The Treks!



DSC_0185  So the first trek started at Colonia Suiza, climbing to Laguna Negra/Refugio Italia, and return.  The clouds closed in part way up.

DSC_0211  But not even that could stop us from taking several hundred photo stops along the way.  

DSC05750  At one stage Russell forged ahead.  Soon we started seeing strange ancient Argentinean tribal markings, smiley faces in the dirt track, and these odd petrified snowball type things.....  We knew we were on the right track.

DSC_0199  Our goal was at the top right of this picture.

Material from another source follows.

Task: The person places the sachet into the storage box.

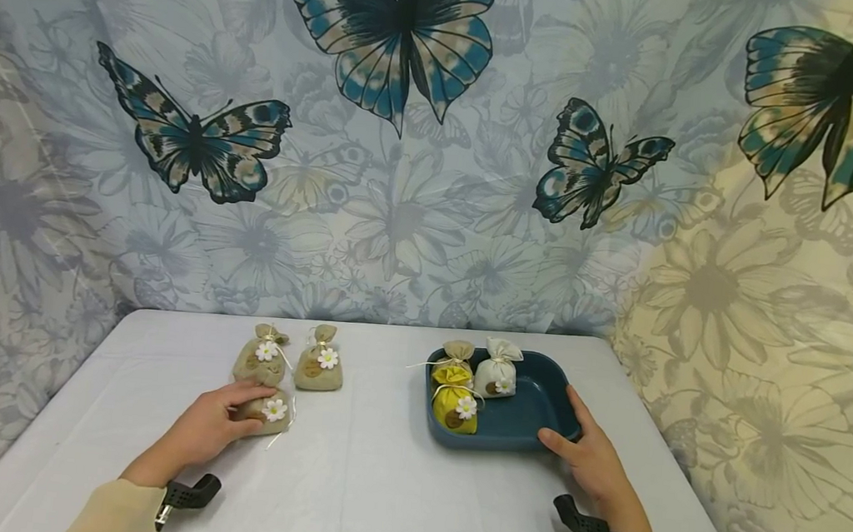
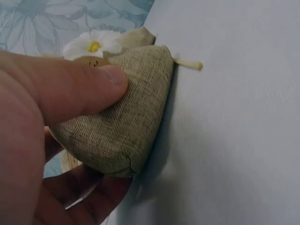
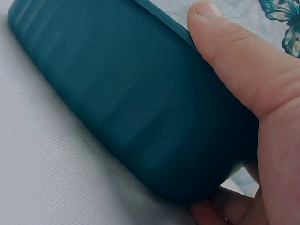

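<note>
Your left hand has the front tan sachet pinched, thumb on its face, fingers tucked behind. Looks light and squishy to me, and that coarse weave shouldn't slip, so hold the fat belly and go easy on the white flower, probably the delicate bit. It's a plump little pouch with a pale cord, on the left of the white table, right by another tan sachet. Your right hand grips the blue tray at its right end; seems stiff, smoothish.
</note>
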Tool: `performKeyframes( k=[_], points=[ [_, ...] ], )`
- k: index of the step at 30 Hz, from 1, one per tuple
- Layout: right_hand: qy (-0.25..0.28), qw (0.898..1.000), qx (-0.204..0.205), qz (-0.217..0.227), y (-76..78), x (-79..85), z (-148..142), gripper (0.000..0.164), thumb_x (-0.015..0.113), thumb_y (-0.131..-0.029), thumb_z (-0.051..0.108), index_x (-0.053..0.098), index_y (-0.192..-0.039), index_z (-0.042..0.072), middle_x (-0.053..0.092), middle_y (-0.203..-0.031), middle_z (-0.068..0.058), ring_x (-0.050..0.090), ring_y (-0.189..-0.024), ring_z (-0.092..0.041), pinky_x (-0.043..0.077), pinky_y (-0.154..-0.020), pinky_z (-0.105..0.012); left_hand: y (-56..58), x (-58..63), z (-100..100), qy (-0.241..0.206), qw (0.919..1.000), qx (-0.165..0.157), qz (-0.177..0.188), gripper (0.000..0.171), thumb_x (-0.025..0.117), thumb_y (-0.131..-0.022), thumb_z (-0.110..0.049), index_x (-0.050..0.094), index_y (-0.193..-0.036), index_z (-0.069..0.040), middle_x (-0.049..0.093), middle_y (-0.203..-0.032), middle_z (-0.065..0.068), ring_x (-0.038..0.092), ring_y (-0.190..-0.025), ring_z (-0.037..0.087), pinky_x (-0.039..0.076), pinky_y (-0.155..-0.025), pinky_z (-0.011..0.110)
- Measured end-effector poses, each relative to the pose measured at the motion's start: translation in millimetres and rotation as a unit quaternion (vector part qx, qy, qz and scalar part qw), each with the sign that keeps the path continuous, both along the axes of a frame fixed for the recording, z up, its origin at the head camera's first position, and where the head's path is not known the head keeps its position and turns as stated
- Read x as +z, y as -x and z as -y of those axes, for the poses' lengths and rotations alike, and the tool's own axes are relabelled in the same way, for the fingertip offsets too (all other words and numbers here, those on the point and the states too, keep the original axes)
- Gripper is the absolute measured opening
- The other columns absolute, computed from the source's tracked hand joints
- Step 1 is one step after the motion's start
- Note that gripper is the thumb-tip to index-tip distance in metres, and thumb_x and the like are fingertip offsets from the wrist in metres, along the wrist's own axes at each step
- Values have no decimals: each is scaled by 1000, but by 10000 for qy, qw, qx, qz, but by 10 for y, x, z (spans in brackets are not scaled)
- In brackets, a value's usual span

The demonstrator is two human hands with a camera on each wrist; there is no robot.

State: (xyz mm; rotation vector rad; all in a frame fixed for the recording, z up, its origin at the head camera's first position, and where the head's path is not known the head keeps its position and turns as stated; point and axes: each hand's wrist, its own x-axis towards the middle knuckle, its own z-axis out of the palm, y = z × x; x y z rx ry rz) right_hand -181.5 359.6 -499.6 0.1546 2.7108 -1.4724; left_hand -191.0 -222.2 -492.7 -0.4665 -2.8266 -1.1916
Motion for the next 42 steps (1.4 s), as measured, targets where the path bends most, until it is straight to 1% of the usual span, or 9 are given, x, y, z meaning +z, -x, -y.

DSC05762  Now on the way up we realised something was up when the calm sunny day, turned into a howling, gusty, freezing day.  They say Patagonian weather can change abruptly, and it did.  We had to cross the lip of the lake to get to the refugio, and with the wind gusting maybe 40-50 knots, it made crossing the wet slippery stones problematic to say the least.  Now the waterfall (two pictures above), started just to the right of this picture.  By like 2'.  So the thought of being blown off balance and ending up as shredded tartare at the bottom did cross my mind.  However, I adopted the drop-and-hug-the-stones-on-all-fours-while-praying technique as you can see.  Clint directed operations (while Misty was shouting out 'grab his leg').

DSC_0217  So with life threatening dramas averted for yet another day, the intrepid quartet settled into Refugio Italia for a hot cup of coffee and a sandwich.  The caretakers live there from November till April, as the weather closes in at other times making continual habitation impossible.  An overnight stay is recommended, this one makes their own beer (as well as bread and pizzas)!

DSC05770  5378' at cold, cold Laguna Negra.  Total time was 8 hours and we covered 10.2 miles, climbing 4600'.


DSC_0292  The second trek, some days later,  was a circuit from the top of Cerro Catedral (a ski station in winter), across a scree slope, upwards to 7100', and down back along the edge of the mountain to the car park.  That covered 9.4 miles, ~8 hours but only 2500' climbed.  So over the two days we climbed just over 7000'.  We also slept very well on those nights.

DSC_0324  The view from the top.  Breathtaking is a word that comes to mind, you really do feel as if you are on top of the world.

DSC_0296  A cardboard cut-out of us at the top.  As we left this spot, my phone rang...... (Victor, that was you calling).

DSC_0319  As you cut across the top and down the scree slope at the back, this cherry sign greets you.  They have a big thing with knowing blood type as well, presumably in case of accidents.  The white water rafting release asked for blood type.  Clint wrote 'malbec'.

DSC_0313  Cool hand Luke.

DSC_0331  Tronador, the highest mountain in this part of the world.  Named for the sound the ice makes as it breaks.  It has seven glaciers feeding from it.  Fortunately, we didn't see any, we were still 3000' lower than its peak.

Now in case you ever want to trek to Tronador, Russell can give advice.  He did it after we had left.  Twelve trekkers set out that day for a three day tour, a three day tour........

DSC05816  Very craggy.

IMG_9445  There has to be a silly picture somewhere, and this is one (of the dozens) we took!

IMG_9454  Clint helping Misty up a tough section.

IMG_9424  Um, do we go this way, or that way...........?

IMG_9472  More group pics on top of the world.

DSC_0341  So after climbing over the top, crossing a scree slope for nearly two hours, scrambling up the jagged rocks, through 'the football field', we have to cross a bloody ice field!  Trekking is so unfair.

DSC_0346  But this was on the other side, and so incredible.

DSC_0350  I had the camera nearly in the water taking this one.

DSC_0351  Chivalry isn't dead, even at altitude.

IMG_9515  Laguna Tonceck, our mid way point, with the refugio Frey in the far distance.  This was about 4 miles of the 9.4.

DSC_0361  Laguna Tonceck.

IMG_9523  Another welcome break in the refugio.

IMG_9549  On the way down.  Always time for a tender moment.

DSC_0381  Two tired, but happy, little teddy bears at the end of the trek.